▸ Task to complete: Where the listing below reaches the line containing "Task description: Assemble", start writing out lines exactly, and stop once the line containing "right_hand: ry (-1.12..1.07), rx" has been written.

▸ Material shown:
--
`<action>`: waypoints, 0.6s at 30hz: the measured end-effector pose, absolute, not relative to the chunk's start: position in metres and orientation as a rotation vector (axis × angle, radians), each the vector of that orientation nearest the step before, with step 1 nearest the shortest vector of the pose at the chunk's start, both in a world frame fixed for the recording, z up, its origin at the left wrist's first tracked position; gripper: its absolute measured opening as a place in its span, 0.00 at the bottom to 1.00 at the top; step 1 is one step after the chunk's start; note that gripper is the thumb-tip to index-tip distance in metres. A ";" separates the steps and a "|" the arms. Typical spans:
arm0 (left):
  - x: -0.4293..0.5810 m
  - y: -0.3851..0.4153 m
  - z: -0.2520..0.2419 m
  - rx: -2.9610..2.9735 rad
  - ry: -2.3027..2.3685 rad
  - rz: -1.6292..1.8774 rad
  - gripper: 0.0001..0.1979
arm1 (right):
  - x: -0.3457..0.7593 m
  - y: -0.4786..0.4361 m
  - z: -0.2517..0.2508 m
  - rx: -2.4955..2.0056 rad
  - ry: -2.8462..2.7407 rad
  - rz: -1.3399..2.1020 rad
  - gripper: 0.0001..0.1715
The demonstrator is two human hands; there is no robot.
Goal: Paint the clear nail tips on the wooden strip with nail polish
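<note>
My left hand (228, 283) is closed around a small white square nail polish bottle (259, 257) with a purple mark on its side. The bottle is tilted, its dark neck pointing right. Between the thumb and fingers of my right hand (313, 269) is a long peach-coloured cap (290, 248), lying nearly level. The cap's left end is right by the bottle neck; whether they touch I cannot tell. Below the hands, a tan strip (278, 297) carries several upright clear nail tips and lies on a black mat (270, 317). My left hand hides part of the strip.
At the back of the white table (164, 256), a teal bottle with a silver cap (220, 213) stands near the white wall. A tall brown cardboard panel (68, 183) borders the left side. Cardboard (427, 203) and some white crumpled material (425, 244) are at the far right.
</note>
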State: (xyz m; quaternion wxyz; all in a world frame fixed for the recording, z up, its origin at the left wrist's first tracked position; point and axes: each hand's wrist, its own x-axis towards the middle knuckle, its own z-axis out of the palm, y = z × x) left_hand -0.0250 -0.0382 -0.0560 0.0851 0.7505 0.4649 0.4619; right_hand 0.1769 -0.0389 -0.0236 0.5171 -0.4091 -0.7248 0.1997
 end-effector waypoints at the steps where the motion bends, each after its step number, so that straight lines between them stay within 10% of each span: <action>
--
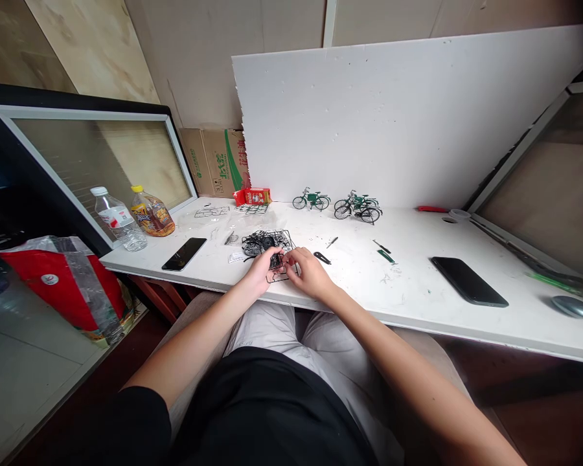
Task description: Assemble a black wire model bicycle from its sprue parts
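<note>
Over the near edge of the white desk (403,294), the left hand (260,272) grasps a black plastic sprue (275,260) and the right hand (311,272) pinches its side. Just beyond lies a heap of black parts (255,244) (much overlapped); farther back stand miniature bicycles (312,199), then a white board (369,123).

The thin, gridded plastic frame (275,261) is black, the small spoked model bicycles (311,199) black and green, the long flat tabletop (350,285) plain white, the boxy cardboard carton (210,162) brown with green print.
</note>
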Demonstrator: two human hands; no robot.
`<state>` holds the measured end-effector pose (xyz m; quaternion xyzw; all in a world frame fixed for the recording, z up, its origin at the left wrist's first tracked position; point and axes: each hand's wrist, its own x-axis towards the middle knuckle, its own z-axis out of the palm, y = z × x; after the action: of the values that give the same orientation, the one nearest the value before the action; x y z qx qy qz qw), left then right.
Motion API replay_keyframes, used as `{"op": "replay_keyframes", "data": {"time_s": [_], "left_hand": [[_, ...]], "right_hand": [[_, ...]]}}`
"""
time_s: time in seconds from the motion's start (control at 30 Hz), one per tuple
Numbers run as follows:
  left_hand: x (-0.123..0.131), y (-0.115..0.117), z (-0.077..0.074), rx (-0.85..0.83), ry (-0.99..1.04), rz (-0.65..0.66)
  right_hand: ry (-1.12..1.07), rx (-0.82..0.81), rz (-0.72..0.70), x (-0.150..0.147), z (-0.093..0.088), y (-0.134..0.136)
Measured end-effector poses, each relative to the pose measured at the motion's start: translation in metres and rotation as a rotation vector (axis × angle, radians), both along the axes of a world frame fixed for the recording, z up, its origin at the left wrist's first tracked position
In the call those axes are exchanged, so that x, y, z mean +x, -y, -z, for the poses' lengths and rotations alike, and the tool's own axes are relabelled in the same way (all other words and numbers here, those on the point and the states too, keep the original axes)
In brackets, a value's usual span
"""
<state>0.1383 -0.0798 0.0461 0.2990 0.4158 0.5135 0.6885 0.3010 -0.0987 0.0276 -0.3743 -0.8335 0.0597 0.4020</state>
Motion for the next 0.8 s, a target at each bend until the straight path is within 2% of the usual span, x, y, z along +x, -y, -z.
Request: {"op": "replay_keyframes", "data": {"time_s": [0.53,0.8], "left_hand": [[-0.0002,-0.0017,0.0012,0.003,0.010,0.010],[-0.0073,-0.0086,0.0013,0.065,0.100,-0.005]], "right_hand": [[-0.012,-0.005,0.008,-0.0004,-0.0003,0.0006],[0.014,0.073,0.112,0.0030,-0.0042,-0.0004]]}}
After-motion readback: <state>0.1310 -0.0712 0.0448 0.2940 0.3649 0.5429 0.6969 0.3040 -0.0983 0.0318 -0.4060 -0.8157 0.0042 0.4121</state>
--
▸ Solution for this problem:
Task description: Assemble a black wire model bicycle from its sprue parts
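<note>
Over the near edge of the white desk (403,294), the left hand (260,272) grasps a black plastic sprue (275,260) and the right hand (311,272) pinches its side. Just beyond lies a heap of black parts (255,244) (much overlapped); farther back stand miniature bicycles (312,199), then a white board (369,123).

The thin, gridded plastic frame (275,261) is black, the small spoked model bicycles (311,199) black and green, the long flat tabletop (350,285) plain white, the boxy cardboard carton (210,162) brown with green print.
</note>
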Demonstrator: two human hands; no robot.
`<state>` holds the measured end-effector pose (xyz m; quaternion xyzw; all in a world frame fixed for the recording, z up, its origin at the left wrist's first tracked position; point and axes: each hand's wrist, its own x-axis towards the middle knuckle, its own z-axis out of the palm, y = z × x; after the action: of the values that give the same orientation, the one nearest the value before the action; x y z qx qy qz qw), left then right.
Motion API replay_keyframes, used as `{"op": "replay_keyframes", "data": {"time_s": [_], "left_hand": [[_, ...]], "right_hand": [[_, ...]]}}`
"""
time_s: time in seconds from the motion's start (control at 30 Hz), one per tuple
Numbers run as follows:
  left_hand: x (-0.123..0.131), y (-0.115..0.117), z (-0.077..0.074), rx (-0.85..0.83), ry (-0.99..1.04), rz (-0.65..0.66)
  right_hand: ry (-1.12..1.07), rx (-0.82..0.81), rz (-0.72..0.70), x (-0.150..0.147), z (-0.093..0.088), y (-0.134..0.136)

No further output is needed here.